Daily Reprieve - September
 
September 1

“AFRESH EACH DAY”

“See to it that your relationship with Him is right...” Alcoholics Anonymous, page 164

“God's mercies begin afresh each day.” Lamentations 3: 23

For what it's worth: My relationship with God was pitiful during my drinking days. I believed it was His condemnation of me, but sober in Alcoholics Anonymous I saw it was because of me. Alcoholism and I built all manner of barricades against God, so improvement in our relationship is due to His mercy, not anything on my part. I am deeply grateful for His compassionate love because everything in my life depends upon my relationship with my Heavenly Father. I am so often weak maintaining a bond with Him. I have to go to Him nearly every day, saying “here I am again Lord”. I tell Him I am sorry for what I have done and what I have failed to do, and we discuss ways I can improve. He never grows tired of our meetings, nor complains about my weaknesses. I am so grateful that His loving mercy begins “afresh each day."

God bless you.
Joe W.

bluidkiti 09-01-2013 12:28 PM

September 2

DON'T WORRY. HE'S WITH US.

"For where two or three come together in my name, I am there with them." Matthew18:19-20 (TEV)

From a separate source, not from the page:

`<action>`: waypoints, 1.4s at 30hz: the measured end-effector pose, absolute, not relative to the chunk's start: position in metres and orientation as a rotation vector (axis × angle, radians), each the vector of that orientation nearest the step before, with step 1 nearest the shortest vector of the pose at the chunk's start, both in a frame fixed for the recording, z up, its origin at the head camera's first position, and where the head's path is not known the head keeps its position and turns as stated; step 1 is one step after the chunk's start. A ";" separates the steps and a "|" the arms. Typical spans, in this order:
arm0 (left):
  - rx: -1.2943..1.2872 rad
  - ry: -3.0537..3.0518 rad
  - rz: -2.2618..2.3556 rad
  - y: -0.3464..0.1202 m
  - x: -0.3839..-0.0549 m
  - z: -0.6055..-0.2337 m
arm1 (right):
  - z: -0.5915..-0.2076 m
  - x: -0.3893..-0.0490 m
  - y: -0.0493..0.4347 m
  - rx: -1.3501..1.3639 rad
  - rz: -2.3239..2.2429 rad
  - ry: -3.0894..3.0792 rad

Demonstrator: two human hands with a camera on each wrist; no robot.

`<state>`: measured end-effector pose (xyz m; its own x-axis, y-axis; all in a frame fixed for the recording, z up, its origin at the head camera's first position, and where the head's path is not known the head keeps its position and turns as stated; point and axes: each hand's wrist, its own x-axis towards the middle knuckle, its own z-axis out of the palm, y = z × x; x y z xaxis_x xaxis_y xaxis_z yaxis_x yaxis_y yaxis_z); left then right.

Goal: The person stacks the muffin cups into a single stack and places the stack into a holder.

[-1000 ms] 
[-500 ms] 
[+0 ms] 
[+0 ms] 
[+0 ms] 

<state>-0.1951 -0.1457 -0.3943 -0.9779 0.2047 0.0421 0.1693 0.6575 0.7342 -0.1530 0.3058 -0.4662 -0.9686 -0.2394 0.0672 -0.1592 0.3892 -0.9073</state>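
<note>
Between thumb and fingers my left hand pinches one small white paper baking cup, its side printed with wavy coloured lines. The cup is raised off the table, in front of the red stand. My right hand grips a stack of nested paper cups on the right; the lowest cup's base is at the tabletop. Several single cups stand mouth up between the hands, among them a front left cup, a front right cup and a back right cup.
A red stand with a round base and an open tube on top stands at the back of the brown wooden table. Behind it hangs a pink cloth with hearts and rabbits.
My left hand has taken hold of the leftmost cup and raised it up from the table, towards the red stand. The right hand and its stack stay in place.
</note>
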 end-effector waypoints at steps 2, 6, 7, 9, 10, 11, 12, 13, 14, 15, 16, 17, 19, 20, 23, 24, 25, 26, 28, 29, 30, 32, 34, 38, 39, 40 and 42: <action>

"But there exists among us a fellowship, a friendliness, and an understanding which is indescribably wonderful." Alcoholics Anonymous, page 17

For what it's worth: Praying or being with God, especially with others, had no place in the years of my active alcoholism. When I witnessed this in Alcoholics Anonymous, although not drinking, I left many meetings early and loudly in anger. It was fear of facing the Almighty Judge I had cursed often during my drunkenness; and, it was the dread of falling back into hell that always drove me back to the meetings. Keeping coming back over many sober years has grown a deep appreciation for meetings in our Fellowship. Today I look forward to finding God there. I know He is there because I feel His Presence, and I often hear and see Him in others. Since I am certain many are there in His name, I am further convinced He is there. He said He would be. So, I need not worry about the future of our Fellowship. Its wonder will continue. My Heavenly Father is at all the meetings, and it is easy to find Him. All I have to do is look and listen for Him.

God bless you.
Joe W.

bluidkiti 09-02-2013 09:31 AM

September 3

A BLESSING IN DISGUISE

"The insidiousness of alcoholism is an appalling thing." Alcoholics Anonymous, page 382, (4th Edition)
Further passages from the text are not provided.